Normandy Landfall

A persistent but not entirely unpleasant recorded alarm jingle woke us from our reveries at about 05:00. Overnight our ferry had made up the delay and we docked on schedule at 06:45. Excellent. I mused that there really has to be some slack in their published sailing times for just such an eventuality, otherwise they’d never catch up and would be permanently late.  We were allowed back down to the vehicles by deck number, which worked well; I’ve never seen so little crush on the stairs.

Being one of the last to board, we were one of the earlier vehicles to disembark … luckily. Enter bloody Brexit once again: we sat in one of two slow moving queues for 30 minutes to get through passport control. The queues behind us, visible in the rear view mirror, went on for ever and round a corner. It was going to take well over an hour to clear that lot. We thanked our lucky stars that we were up front.

We were on the road at 07:30 and heading for Rosnay. The journey began on N-roads but eventually we joined an autoroute. I had managed to procure a new electronic toll tag – the old ones battery was about to expire and they ain’t replaceable – which avoids the need to “prenez un billet” and saves poor ol’ Francine stretching up if the billet dispenser mistakes our roof-mounted bikes for a lorry. It’s a bit heart-in-mouth the first time hoping that it will work but all was well; I drove slowly up to the barrier, heard the friendly beep as we were logged and the barrier raised.

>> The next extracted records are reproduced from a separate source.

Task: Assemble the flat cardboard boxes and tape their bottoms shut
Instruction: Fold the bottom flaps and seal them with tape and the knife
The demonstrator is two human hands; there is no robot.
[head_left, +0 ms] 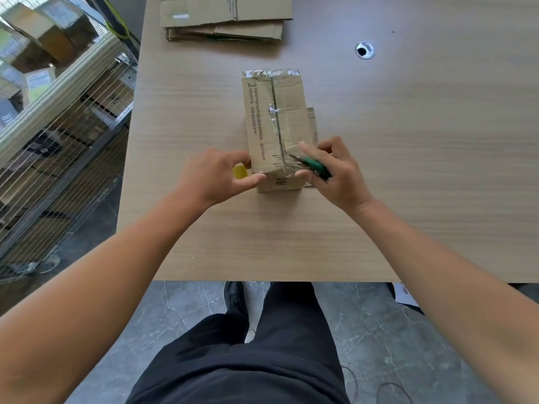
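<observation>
The left hand (215, 173) pinches the near left corner of the box (274, 118) with curled fingers. The right hand (335, 173) grips a green-handled tool (316, 167), perhaps scissors, with its forefinger on the box top. The box lies mid-surface (408, 170), flaps closed, with clear tape along its centre seam.

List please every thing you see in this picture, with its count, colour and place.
box: one, brown, taped seam, table middle.
flat boxes: a stack, brown, table's far edge.
yellow item: one, left of box, partly hidden.
green-handled tool: one, in right grip.
table: one, light wood.
grommet: one, silver, in table, right of flat boxes.
wire cage: one, grey, left of table.
left grip: holds box's near left corner.
right grip: holds tool, fingers touch box.
</observation>
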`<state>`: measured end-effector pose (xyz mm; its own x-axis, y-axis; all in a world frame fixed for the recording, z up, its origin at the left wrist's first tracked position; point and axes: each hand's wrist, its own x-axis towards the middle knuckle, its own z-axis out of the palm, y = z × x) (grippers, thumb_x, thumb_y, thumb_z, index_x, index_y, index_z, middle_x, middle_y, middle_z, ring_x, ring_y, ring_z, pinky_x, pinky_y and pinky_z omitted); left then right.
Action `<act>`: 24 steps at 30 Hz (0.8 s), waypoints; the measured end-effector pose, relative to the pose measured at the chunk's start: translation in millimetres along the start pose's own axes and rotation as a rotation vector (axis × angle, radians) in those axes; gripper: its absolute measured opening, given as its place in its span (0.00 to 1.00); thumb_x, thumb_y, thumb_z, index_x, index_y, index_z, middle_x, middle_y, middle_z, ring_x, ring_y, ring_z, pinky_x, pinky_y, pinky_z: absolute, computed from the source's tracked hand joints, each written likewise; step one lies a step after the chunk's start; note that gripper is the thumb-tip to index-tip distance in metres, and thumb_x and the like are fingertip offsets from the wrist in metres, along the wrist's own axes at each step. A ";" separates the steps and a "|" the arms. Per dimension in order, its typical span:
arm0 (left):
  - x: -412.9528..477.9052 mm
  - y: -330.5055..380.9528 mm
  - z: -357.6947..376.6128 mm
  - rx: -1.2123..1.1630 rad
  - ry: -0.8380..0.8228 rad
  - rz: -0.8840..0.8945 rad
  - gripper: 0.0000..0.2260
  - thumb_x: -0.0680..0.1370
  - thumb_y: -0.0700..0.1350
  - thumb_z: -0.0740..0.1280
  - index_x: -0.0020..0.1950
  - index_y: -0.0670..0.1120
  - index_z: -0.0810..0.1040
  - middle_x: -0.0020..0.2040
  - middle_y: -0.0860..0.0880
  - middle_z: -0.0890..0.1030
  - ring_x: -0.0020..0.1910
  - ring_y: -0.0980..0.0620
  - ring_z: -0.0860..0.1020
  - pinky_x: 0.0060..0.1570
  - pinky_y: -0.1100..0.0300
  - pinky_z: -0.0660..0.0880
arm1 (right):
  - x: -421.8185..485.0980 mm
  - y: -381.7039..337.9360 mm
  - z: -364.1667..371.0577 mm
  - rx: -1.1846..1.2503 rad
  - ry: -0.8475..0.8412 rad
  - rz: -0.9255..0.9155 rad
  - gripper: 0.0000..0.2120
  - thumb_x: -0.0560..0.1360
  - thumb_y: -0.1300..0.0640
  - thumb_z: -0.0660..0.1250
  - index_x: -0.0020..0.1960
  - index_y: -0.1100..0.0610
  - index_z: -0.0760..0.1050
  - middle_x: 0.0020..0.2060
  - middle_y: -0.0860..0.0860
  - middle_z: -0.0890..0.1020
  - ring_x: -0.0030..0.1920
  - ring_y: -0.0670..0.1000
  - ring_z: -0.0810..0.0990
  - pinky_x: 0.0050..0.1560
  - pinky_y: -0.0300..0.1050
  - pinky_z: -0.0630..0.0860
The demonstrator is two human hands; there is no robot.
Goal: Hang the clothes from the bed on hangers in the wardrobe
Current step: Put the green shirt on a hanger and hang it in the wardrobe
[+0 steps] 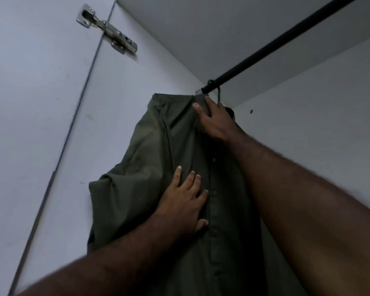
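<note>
Head view: dark olive buttoned shirt (150, 163) hangs creased on hanger (219, 97).

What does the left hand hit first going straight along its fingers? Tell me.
Left hand, flat on the shirt, would likely slide up into the right hand at the collar; depth unclear.

Bare left forearm (115, 259), hairy bare right forearm (297, 199), short trimmed nails on the fingers (189, 182).

Hanger (219, 96): only green hook shows, rest under shirt (158, 146). Shirt hem cut by bottom edge. Rod (286, 39) exits top edge.
</note>
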<state>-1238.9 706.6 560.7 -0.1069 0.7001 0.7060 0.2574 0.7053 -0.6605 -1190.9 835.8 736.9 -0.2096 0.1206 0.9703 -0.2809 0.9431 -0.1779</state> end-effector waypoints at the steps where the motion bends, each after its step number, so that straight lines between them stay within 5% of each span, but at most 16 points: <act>1: -0.7 0.2 -0.4 -0.009 0.001 -0.001 0.34 0.79 0.64 0.55 0.79 0.47 0.54 0.79 0.37 0.50 0.78 0.40 0.45 0.70 0.36 0.31 | 3.6 -2.9 4.5 0.014 -0.001 0.008 0.41 0.72 0.24 0.47 0.79 0.43 0.52 0.78 0.54 0.57 0.77 0.59 0.56 0.74 0.65 0.57; 7: -6.9 1.8 0.0 -0.033 -0.006 -0.010 0.33 0.78 0.62 0.58 0.78 0.45 0.58 0.78 0.36 0.52 0.78 0.39 0.48 0.69 0.36 0.31 | 23.3 -9.1 12.6 0.060 -0.199 0.040 0.41 0.73 0.24 0.47 0.77 0.48 0.61 0.74 0.52 0.67 0.73 0.55 0.65 0.74 0.54 0.61; 10: -7.5 3.7 0.8 -0.036 -0.024 -0.010 0.33 0.78 0.61 0.59 0.77 0.44 0.60 0.78 0.36 0.53 0.78 0.38 0.48 0.69 0.35 0.32 | 28.3 -8.4 10.7 0.068 -0.278 0.109 0.50 0.64 0.17 0.49 0.75 0.48 0.65 0.72 0.53 0.71 0.70 0.56 0.71 0.72 0.55 0.66; 12: -6.4 3.8 2.3 -0.033 -0.033 -0.008 0.33 0.78 0.62 0.59 0.77 0.44 0.60 0.78 0.36 0.53 0.78 0.39 0.47 0.70 0.35 0.32 | 22.5 -11.2 10.9 0.057 -0.243 0.119 0.51 0.64 0.18 0.51 0.76 0.49 0.63 0.73 0.54 0.69 0.70 0.57 0.71 0.71 0.54 0.66; 15: -5.4 3.2 3.4 -0.037 -0.057 -0.009 0.33 0.78 0.63 0.58 0.77 0.44 0.60 0.78 0.37 0.53 0.78 0.39 0.47 0.71 0.34 0.33 | 7.4 -10.0 15.8 0.046 -0.207 0.093 0.35 0.78 0.34 0.57 0.78 0.53 0.59 0.73 0.56 0.68 0.70 0.58 0.70 0.69 0.48 0.67; 20: -8.3 3.1 -9.9 -0.059 -0.144 -0.026 0.36 0.77 0.67 0.56 0.78 0.47 0.59 0.79 0.39 0.52 0.78 0.40 0.46 0.71 0.34 0.35 | -35.9 0.5 18.1 -0.132 -0.095 0.152 0.48 0.71 0.31 0.61 0.80 0.56 0.50 0.76 0.58 0.61 0.74 0.59 0.64 0.72 0.57 0.65; 24: -20.7 7.8 -23.6 -0.289 -0.192 -0.070 0.35 0.76 0.65 0.60 0.77 0.48 0.60 0.79 0.39 0.52 0.78 0.41 0.46 0.73 0.38 0.36 | -84.0 -3.3 12.6 -0.342 -0.238 0.140 0.44 0.76 0.36 0.63 0.80 0.57 0.46 0.78 0.58 0.58 0.76 0.59 0.60 0.73 0.58 0.62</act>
<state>-1212.0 694.9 547.0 -0.3053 0.6788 0.6678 0.5015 0.7108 -0.4932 -1184.2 818.6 653.9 -0.4445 0.2181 0.8688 0.0834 0.9758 -0.2022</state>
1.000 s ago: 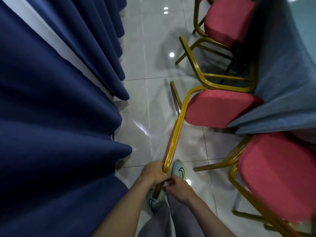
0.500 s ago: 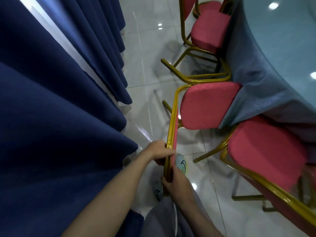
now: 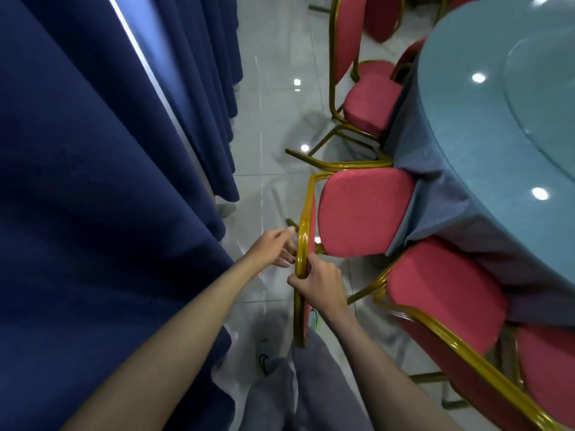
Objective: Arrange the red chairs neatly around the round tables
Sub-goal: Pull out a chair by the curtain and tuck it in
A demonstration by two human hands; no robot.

Guillaume RosnayAutoroutes over, there’s quite a stretch of local roads at the other end of the autoroute to get into La Brenne itself. We joggled along them patiently and pitched up at Rosnay at 13:30 after 385kms. It felt a bit tiring but then one never sleeps terribly well on a ferry and we had had an early alarm call and the stress of immigration. We found Guillaume a pleasant pitch under some trees and got him settled.

Southern Darter female-220006One of the attractions of this camping municipal is that it is beside a charming lake. ‘T would be rude not to go and investigate so we set off for a saunter. We found a good dozen Southern Darters (Sympetrum meridionale) perching on the vegetation beside the lake. What really surprised me was that they were all females; I didn’t find a single male. Curious. There were White-legged Damselflies (Platycnemis pennipes) and Blue-tailed Damselflies (Ischnura elegans) to entertain us, too.

Back to bloody Brexit again. Because of our nation of pathetic xenophobic isolationists, we are no longer allowed to bring much in the way of foodstuffs with us into France. In the good ol’ sensible days we’d have brought two days worth of provisions, maybe a chicken, some fresh milk, cheese, to save us from immediately having to look for a supermarché. Now meat and dairy products are off. Stopping at shops with a caravan in tow is not impossible but it can’t be guaranteed. So I had resorted to making a vegetarian chilli – a tip from a friend – which we froze, to tide us over. It did, of course, thaw on the journey but I have to say it worked out very well with lentils substituting for the minced beef. We had seen a vegetarian chilli on the ferry menu which was cleverly named a Chilli Sin Carne. I shall adopt it.

Thunder began rumbling. Storms had been advertised.